From 3e906c1dd43ad58fe21a69d14e031495dc3344f3 Mon Sep 17 00:00:00 2001
From: tegwick <bernd.worsch@gmail.com>
Date: Sat, 16 May 2026 00:57:44 +0200
Subject: [PATCH] Fix rerun assessment and candidate extraction

---
 src/repo_scoping/candidate_graph/generator.py | 55 ++++++++++++-
 src/repo_scoping/cli.py                       |  2 +-
 src/repo_scoping/core/service.py              |  3 +-
 tests/test_candidate_graph.py                 | 82 ++++++++++++++++++-
 tests/test_cli.py                             | 14 ++++
 tests/test_registry_service.py                | 44 ++++++++++
 ...entic-hierarchy-and-intent-scope-review.md | 39 +++++++--
 7 files changed, 227 insertions(+), 12 deletions(-)
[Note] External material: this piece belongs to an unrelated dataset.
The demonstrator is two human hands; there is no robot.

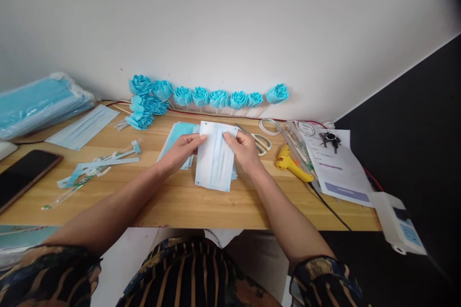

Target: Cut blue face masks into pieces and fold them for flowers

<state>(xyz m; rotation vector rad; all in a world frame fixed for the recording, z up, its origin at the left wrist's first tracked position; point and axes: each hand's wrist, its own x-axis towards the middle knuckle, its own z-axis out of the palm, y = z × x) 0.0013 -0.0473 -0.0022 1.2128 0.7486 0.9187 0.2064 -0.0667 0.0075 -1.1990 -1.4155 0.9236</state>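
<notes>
A pale blue pleated face mask (215,160) hangs upright over the wooden table (180,201), white side toward me. My left hand (182,149) pinches its upper left edge. My right hand (244,148) pinches the upper right edge. Under the mask lies a small stack of blue masks (177,135). Both hands are closed on the mask.
Several blue fabric roses (201,96) line the wall. Scissors (261,141), a tape roll (270,126), a yellow glue gun (291,163), papers with keys (329,139) lie right. A mask pack (39,103), a loose mask (83,126), cut strips (97,165) and a phone (23,172) lie left.
</notes>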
diff --git a/src/repo_scoping/candidate_graph/generator.py b/src/repo_scoping/candidate_graph/generator.py
index 686d86a..d2db2f1 100644
--- a/src/repo_scoping/candidate_graph/generator.py
+++ b/src/repo_scoping/candidate_graph/generator.py
@@ -566,17 +566,41 @@ class CandidateGraphGenerator:
     def _intent_capability_items(self, chunks: list[ContentChunk]) -> list[str]:
         items: list[str] = []
         in_capability_section = False
+        capability_section_level = 0
         for chunk in sorted(chunks, key=lambda item: (item.path, item.start_line)):
             for raw_line in chunk.text.splitlines():
                 line = raw_line.strip()
                 if not line:
                     continue
                 if line.startswith("#"):
-                    heading = line.lstrip("#").strip().lower()
-                    in_capability_section = (
+                    level = len(line) - len(line.lstrip("#"))
+                    heading_text = re.sub(r"\\([._-])", r"\1", line.lstrip("#").strip())
+                    heading = re.sub(
+                        r"^\d+(?:\.\d+)*\.?\s+",
+                        "",
+                        heading_text,
+                    ).lower()
+                    if in_capability_section and level > capability_section_level:
+                        item = re.sub(
+                            r"^\d+(?:\.\d+)*\.?\s+",
+                            "",
+                            heading_text,
+                        )
+                        if item and item.lower() not in {"capabilities", "intended capabilities"}:
+                            items.append(item)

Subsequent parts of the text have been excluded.